__What you should do__.
Verbatim reproduction of the entries is required; images must be omitted.

======== Records for the exercise ========

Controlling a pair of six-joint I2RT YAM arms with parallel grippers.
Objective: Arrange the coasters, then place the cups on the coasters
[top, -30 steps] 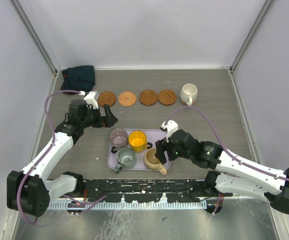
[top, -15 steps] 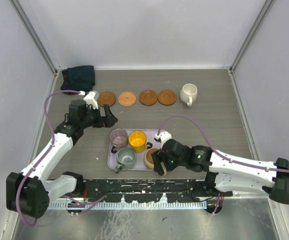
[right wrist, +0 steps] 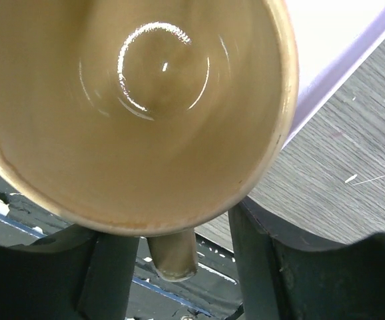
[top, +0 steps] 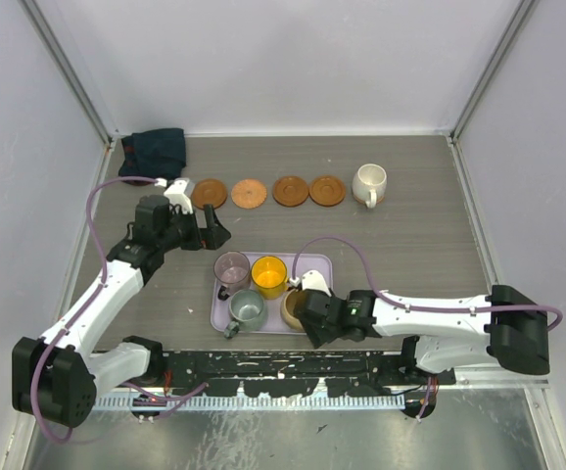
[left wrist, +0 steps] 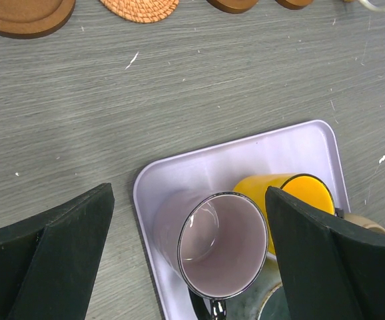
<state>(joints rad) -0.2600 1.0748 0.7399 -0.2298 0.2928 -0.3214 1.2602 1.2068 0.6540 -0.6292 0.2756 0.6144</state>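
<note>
Three cups crowd the lavender tray (top: 314, 262): mauve (top: 232, 267), yellow (top: 268, 275) and grey-green (top: 247, 308). A fourth, the tan cup (top: 293, 305), sits at the tray's near right corner. My right gripper (top: 309, 318) is open, its jaws either side of the tan cup's handle (right wrist: 172, 257) with gaps showing. Several brown coasters (top: 249, 193) form a row at the back. A cream cup (top: 369, 183) ends that row on the right. My left gripper (top: 214, 230) hangs open left of the tray, and its wrist view looks down on the mauve cup (left wrist: 222, 243).
A dark blue cloth (top: 154, 152) is bunched in the back left corner. Grey walls close in the table on three sides. A black rail (top: 283, 364) runs along the near edge, right behind the tan cup's handle.
My right arm has swung left and toward the near edge, bringing its gripper down onto the tan cup's handle. Its jaws have narrowed. The left arm has not moved.
</note>
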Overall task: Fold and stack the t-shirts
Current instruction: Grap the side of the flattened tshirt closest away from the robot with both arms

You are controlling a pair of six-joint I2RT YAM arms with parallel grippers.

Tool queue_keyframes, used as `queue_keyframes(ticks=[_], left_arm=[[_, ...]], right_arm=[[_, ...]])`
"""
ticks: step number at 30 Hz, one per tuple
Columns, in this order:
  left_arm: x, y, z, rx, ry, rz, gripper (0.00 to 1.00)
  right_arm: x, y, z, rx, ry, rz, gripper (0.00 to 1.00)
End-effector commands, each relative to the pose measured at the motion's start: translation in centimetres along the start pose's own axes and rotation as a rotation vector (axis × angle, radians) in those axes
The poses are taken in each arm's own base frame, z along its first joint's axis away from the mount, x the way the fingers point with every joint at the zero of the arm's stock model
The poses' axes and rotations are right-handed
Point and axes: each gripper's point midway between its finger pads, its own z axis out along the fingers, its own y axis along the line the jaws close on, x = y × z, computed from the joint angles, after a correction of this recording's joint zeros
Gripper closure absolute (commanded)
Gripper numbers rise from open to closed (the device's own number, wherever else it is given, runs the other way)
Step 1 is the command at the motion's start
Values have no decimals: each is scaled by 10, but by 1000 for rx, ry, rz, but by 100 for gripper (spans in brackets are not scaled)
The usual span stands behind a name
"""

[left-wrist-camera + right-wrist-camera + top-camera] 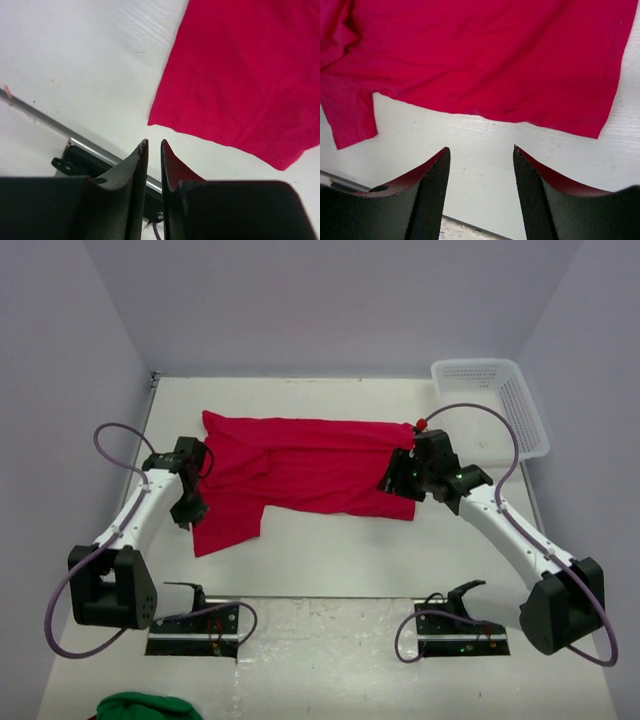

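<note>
T-shirt [310,472] spread between arms

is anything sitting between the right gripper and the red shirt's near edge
Nothing visible. In the right wrist view only bare white table lies between the open right gripper and the hem of the red t-shirt. The white mesh basket stands off at the far right, clear of that path.
</note>
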Motion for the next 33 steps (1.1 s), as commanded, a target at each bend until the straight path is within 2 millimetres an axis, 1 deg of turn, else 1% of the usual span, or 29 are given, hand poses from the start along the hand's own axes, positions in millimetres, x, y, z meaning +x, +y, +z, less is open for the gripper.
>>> queue_keyframes(ticks=[1, 3, 5, 7, 9, 10, 12, 13, 15, 19, 21, 22, 26, 30, 33], left_arm=[[2, 15, -4, -119, 14, -19, 82], [7, 13, 2, -130, 41, -26, 81], [11, 9, 10, -137, 71, -29, 82], [14, 9, 17, -156, 87, -27, 82], [18, 8, 22, -164, 108, -25, 80], [21, 10, 25, -178, 113, -21, 76], [23, 9, 29, -188, 133, -10, 72], [24, 9, 31, -189, 140, -4, 66], [27, 5, 35, -183, 168, 11, 66], [33, -2, 42, -163, 205, 24, 65], [37, -1, 47, -170, 226, 38, 67], [37, -5, 50, -152, 224, 42, 67], [54, -9, 62, -126, 278, 63, 70], [62, -11, 71, -96, 312, 76, 69], [61, -10, 74, -78, 327, 62, 69]], right_arm=[[-7, 16, -13, -107, -50, -50, 45], [-7, 23, -22, -155, -68, -80, 45], [-6, 26, -26, -178, -79, -96, 45], [-5, 33, -35, -221, -87, -114, 44], [-6, 35, -40, -239, -103, -120, 44], [-6, 38, -45, -257, -112, -125, 44], [-7, 39, -51, -270, -127, -132, 44], [-7, 41, -53, -280, -132, -138, 43], [-8, 41, -57, -285, -145, -141, 43], [-10, 40, -58, -276, -151, -139, 43], [-9, 41, -59, -282, -155, -139, 43], [-10, 42, -60, -286, -158, -140, 43], [-12, 41, -62, -278, -170, -139, 43], [-13, 41, -67, -280, -184, -144, 43], [-12, 41, -65, -283, -183, -146, 43]])
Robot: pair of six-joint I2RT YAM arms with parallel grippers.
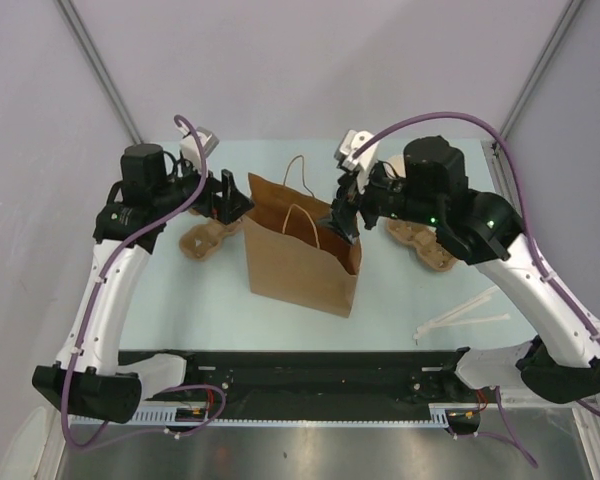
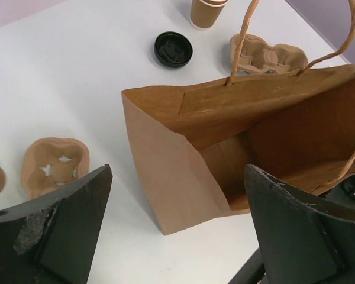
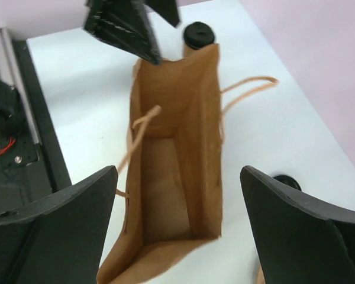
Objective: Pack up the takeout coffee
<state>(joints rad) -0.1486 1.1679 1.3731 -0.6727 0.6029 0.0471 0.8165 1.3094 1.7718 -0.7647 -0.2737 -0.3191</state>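
Note:
The takeout coffee cup (image 2: 206,12) is tan with a pale rim. It stands on the table beyond the bag, cut off by the top edge of the left wrist view, and is hidden in the top view. An open brown paper bag (image 1: 300,250) with twine handles stands mid-table, and its inside (image 3: 171,195) looks empty. My left gripper (image 1: 230,197) is open and empty at the bag's left end (image 2: 177,177). My right gripper (image 1: 342,215) is open and empty, just above the bag's right end, looking down into its mouth (image 3: 177,171).
A pulp cup tray (image 1: 202,238) lies left of the bag and another (image 1: 427,245) lies right of it. A loose black lid (image 2: 173,49) lies near the cup. A tan cup with a black lid (image 3: 198,36) stands by the bag's left end. White sticks (image 1: 465,315) lie front right.

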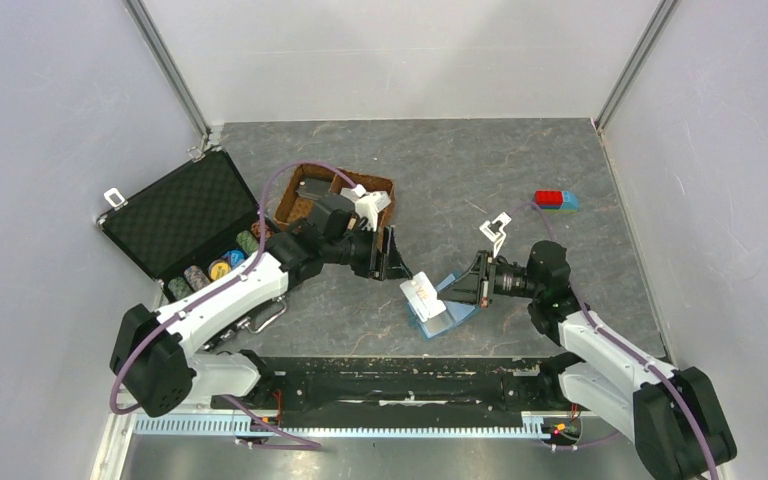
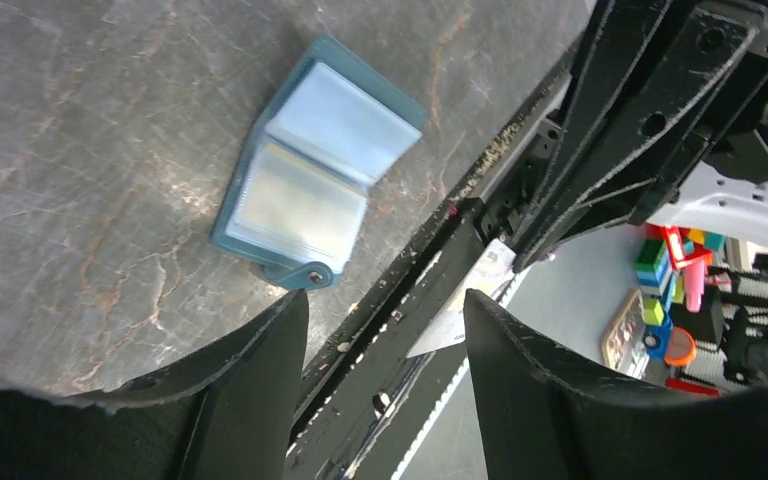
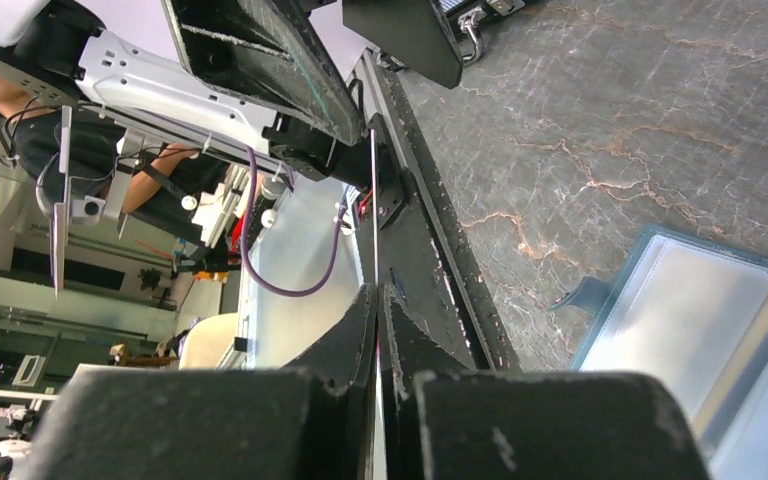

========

__Result of the exercise__.
Controlling a pair of six-joint I2RT YAM arms with parallel grippers.
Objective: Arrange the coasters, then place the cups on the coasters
[top, -30 steps] 
[top, -15 steps] 
[right wrist, +0 steps] 
[top, +0 steps] 
[left wrist, +0 steps] 
<state>(joints rad) -0.2600 1.0748 0.7399 -0.2298 0.2928 -0.3214 1.2602 1.2068 0.6540 -0.6292 0.2756 0.6144</state>
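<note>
Three cups crowd the lavender tray (top: 314, 262): mauve (top: 232, 267), yellow (top: 268, 275) and grey-green (top: 247, 308). A fourth, the tan cup (top: 293, 305), sits at the tray's near right corner. My right gripper (top: 309, 318) is open, its jaws either side of the tan cup's handle (right wrist: 172, 257) with gaps showing. Several brown coasters (top: 249, 193) form a row at the back. A cream cup (top: 369, 183) ends that row on the right. My left gripper (top: 214, 230) hangs open left of the tray, and its wrist view looks down on the mauve cup (left wrist: 222, 243).
A dark blue cloth (top: 154, 152) is bunched in the back left corner. Grey walls close in the table on three sides. A black rail (top: 283, 364) runs along the near edge, right behind the tan cup's handle.
My right arm has swung left and toward the near edge, bringing its gripper down onto the tan cup's handle. Its jaws have narrowed. The left arm has not moved.
</note>
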Overall task: Fold and stack the t-shirts
Current instruction: Grap the side of the flattened tshirt closest away from the robot with both arms

You are controlling a pair of six-joint I2RT YAM arms with parallel grippers.

Tool queue_keyframes, used as `queue_keyframes(ticks=[_], left_arm=[[_, ...]], right_arm=[[_, ...]])`
"""
ticks: step number at 30 Hz, one per tuple
Columns, in this order:
  left_arm: x, y, z, rx, ry, rz, gripper (0.00 to 1.00)
  right_arm: x, y, z, rx, ry, rz, gripper (0.00 to 1.00)
End-effector commands, each relative to the pose measured at the motion's start: translation in centimetres along the start pose's own axes and rotation as a rotation vector (axis × angle, radians) in those axes
The poses are taken in each arm's own base frame, z along its first joint's axis away from the mount, x the way the fingers point with every joint at the zero of the arm's stock model
The poses' axes and rotations are right-handed
Point and axes: each gripper's point midway between its finger pads, its own z axis out along the fingers, its own y axis along the line the jaws close on, x = y × z, computed from the joint angles, after a correction of this recording's joint zeros
Gripper closure absolute (commanded)
Gripper numbers rise from open to closed (the device's own number, wherever else it is given, runs the other way)
Step 1 is the command at the motion's start
Values have no decimals: each is scaled by 10, but by 1000 for rx, ry, rz, but by 100 for gripper (spans in brackets are not scaled)
The usual span stands behind a name
"""

[left-wrist-camera + right-wrist-camera + top-camera] 

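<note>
T-shirt [310,472] spread between arms

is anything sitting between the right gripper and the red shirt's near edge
Nothing visible. In the right wrist view only bare white table lies between the open right gripper and the hem of the red t-shirt. The white mesh basket stands off at the far right, clear of that path.
</note>
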Motion for the next 33 steps (1.1 s), as commanded, a target at each bend until the straight path is within 2 millimetres an axis, 1 deg of turn, else 1% of the usual span, or 29 are given, hand poses from the start along the hand's own axes, positions in millimetres, x, y, z meaning +x, +y, +z, less is open for the gripper.
>>> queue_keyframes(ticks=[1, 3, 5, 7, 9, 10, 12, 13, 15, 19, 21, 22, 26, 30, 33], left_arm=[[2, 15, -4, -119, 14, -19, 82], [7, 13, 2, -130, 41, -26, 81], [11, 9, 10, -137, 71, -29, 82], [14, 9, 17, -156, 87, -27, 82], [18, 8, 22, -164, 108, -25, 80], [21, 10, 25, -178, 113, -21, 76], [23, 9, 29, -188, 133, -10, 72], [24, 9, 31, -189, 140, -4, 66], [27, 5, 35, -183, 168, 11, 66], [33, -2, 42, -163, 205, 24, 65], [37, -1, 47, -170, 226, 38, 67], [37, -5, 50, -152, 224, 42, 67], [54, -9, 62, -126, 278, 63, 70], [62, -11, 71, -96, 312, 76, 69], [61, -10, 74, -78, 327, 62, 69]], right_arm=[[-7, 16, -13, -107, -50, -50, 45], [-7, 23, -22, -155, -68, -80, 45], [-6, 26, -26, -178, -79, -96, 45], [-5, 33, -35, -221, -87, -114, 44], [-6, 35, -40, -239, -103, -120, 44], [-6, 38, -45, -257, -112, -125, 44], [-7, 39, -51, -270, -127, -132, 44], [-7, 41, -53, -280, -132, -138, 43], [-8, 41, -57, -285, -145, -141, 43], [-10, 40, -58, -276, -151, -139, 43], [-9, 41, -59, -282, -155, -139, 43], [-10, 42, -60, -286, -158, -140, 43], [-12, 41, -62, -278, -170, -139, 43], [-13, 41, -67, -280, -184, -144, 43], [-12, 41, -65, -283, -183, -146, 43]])
Robot: pair of six-joint I2RT YAM arms with parallel grippers.
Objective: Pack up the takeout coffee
<state>(joints rad) -0.1486 1.1679 1.3731 -0.6727 0.6029 0.0471 0.8165 1.3094 1.7718 -0.7647 -0.2737 -0.3191</state>
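Note:
The takeout coffee cup (image 2: 206,12) is tan with a pale rim. It stands on the table beyond the bag, cut off by the top edge of the left wrist view, and is hidden in the top view. An open brown paper bag (image 1: 300,250) with twine handles stands mid-table, and its inside (image 3: 171,195) looks empty. My left gripper (image 1: 230,197) is open and empty at the bag's left end (image 2: 177,177). My right gripper (image 1: 342,215) is open and empty, just above the bag's right end, looking down into its mouth (image 3: 177,171).
A pulp cup tray (image 1: 202,238) lies left of the bag and another (image 1: 427,245) lies right of it. A loose black lid (image 2: 173,49) lies near the cup. A tan cup with a black lid (image 3: 198,36) stands by the bag's left end. White sticks (image 1: 465,315) lie front right.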

No additional lines are needed for this answer.